Goal of the exercise » Return all lines of the data in which the string "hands" occurs.

Given information »
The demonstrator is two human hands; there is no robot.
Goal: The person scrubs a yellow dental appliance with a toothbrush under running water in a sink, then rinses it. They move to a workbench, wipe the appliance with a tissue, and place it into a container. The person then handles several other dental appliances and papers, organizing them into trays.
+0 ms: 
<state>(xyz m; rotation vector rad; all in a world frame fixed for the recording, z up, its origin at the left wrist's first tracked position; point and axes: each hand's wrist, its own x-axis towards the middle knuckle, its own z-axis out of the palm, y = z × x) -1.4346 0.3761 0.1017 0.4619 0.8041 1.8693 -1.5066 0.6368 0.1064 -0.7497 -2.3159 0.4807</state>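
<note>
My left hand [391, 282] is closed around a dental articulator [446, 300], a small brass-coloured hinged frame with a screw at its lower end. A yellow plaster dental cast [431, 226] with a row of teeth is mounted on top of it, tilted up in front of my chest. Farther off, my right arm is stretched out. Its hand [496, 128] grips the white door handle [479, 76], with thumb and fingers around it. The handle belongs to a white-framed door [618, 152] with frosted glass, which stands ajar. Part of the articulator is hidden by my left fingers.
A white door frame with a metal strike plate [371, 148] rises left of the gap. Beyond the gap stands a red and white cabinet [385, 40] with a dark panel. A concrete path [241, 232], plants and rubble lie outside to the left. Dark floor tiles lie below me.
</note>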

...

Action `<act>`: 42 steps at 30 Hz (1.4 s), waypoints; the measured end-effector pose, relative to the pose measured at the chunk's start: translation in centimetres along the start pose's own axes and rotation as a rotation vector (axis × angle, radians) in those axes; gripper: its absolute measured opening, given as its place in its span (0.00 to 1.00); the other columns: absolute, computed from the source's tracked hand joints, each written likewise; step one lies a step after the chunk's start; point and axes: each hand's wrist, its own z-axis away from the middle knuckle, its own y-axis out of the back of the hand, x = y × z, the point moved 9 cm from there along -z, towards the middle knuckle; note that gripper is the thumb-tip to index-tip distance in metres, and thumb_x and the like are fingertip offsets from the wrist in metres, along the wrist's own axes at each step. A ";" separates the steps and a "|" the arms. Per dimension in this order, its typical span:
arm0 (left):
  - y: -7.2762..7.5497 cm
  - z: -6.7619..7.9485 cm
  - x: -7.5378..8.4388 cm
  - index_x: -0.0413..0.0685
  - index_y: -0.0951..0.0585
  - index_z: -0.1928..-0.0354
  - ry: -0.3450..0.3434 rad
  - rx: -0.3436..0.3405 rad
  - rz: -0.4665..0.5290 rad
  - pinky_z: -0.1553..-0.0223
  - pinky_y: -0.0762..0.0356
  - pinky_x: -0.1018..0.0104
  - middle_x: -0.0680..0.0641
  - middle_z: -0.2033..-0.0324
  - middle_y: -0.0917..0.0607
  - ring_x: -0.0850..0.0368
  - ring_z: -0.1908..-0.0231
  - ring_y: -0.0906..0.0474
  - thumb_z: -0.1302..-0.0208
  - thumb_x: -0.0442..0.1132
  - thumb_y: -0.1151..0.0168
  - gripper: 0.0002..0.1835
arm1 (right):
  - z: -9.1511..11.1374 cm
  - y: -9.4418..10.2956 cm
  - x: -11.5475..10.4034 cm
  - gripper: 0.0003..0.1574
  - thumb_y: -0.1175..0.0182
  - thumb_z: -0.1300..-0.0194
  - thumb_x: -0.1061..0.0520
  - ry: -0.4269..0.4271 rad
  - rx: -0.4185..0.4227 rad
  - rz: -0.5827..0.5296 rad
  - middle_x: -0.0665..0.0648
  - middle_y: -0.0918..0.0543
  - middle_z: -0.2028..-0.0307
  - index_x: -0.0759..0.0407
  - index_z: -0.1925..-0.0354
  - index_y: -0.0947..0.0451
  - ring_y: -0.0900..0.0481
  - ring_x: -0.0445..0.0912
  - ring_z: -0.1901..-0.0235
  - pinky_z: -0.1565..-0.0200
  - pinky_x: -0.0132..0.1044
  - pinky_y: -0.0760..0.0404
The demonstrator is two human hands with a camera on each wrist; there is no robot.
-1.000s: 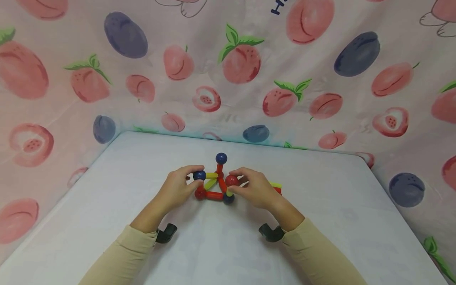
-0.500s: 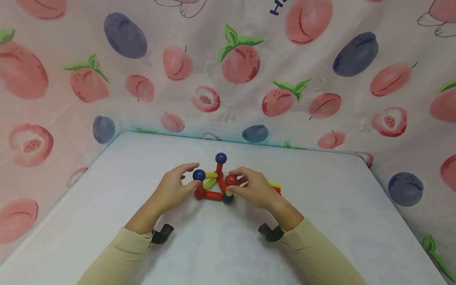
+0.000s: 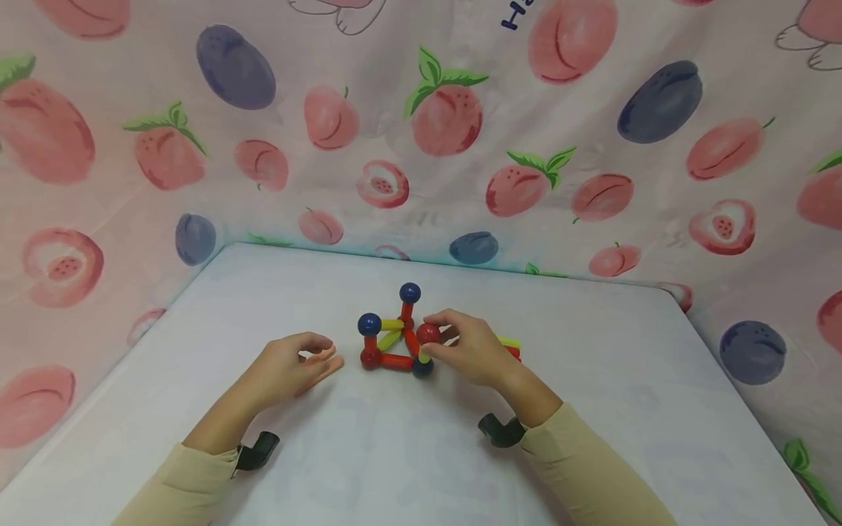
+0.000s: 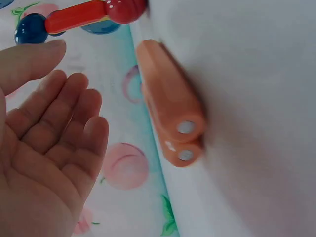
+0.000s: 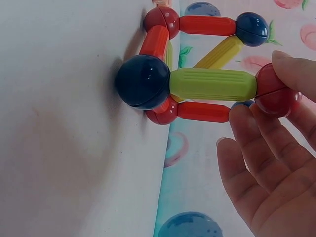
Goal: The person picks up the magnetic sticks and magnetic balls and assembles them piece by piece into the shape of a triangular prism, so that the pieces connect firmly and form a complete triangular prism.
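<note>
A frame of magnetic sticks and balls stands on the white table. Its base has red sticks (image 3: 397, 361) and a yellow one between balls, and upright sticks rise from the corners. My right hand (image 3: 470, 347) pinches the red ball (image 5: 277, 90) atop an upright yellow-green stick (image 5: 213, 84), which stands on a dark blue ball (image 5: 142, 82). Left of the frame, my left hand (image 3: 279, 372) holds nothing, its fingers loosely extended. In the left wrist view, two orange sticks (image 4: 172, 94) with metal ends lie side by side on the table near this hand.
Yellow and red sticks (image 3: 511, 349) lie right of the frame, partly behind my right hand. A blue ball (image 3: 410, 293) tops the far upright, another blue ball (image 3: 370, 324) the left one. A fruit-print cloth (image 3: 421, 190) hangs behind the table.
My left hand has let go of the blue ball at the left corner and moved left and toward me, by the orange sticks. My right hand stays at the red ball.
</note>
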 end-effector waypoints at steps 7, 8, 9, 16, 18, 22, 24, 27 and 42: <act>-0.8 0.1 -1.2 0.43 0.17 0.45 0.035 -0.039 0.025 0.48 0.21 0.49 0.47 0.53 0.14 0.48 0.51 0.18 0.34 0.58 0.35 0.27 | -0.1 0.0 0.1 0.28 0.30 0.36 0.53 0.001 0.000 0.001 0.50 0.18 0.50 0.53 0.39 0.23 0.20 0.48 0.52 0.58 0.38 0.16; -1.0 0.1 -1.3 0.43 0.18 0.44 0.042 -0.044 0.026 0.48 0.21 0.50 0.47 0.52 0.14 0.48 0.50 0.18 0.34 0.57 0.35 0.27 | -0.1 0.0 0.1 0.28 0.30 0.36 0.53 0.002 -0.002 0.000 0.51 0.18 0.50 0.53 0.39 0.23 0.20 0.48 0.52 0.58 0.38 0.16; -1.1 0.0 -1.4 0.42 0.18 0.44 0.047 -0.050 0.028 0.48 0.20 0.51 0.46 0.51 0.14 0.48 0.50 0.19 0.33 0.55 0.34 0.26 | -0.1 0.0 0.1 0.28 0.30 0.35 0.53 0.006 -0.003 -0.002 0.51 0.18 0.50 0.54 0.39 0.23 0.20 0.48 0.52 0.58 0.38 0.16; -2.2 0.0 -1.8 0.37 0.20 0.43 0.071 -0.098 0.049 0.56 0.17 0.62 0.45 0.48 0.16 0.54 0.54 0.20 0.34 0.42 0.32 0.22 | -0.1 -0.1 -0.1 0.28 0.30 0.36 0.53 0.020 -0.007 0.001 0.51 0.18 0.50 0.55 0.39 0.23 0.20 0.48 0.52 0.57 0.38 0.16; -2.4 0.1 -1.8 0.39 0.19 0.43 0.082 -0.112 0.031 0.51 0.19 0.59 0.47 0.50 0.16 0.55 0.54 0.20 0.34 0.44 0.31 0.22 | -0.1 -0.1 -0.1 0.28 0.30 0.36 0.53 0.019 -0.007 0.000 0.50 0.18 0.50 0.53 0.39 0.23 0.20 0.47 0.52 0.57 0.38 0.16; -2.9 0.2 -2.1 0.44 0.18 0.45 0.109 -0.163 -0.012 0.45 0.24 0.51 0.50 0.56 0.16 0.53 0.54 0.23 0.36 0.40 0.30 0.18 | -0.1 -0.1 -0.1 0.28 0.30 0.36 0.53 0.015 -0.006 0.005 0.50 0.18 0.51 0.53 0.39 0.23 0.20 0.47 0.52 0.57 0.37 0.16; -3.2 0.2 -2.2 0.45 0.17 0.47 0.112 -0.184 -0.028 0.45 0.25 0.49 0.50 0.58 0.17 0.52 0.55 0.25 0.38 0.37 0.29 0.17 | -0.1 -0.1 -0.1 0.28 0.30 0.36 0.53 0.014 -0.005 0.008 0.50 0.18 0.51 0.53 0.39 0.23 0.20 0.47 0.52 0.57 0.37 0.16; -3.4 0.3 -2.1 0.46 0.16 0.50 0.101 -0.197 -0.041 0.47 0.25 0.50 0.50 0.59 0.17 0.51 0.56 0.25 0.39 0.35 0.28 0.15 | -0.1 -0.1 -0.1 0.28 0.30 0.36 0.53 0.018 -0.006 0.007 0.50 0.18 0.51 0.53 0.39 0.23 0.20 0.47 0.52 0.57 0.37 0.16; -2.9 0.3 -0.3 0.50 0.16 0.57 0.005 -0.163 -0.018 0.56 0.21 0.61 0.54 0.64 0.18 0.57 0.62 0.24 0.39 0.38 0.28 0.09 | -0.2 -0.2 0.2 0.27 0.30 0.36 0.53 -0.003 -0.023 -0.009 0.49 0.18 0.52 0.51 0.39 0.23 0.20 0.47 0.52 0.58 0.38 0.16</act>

Answer space »
The demonstrator is two human hands; there is no robot.
The demonstrator is two human hands with a camera on each wrist; there is no robot.

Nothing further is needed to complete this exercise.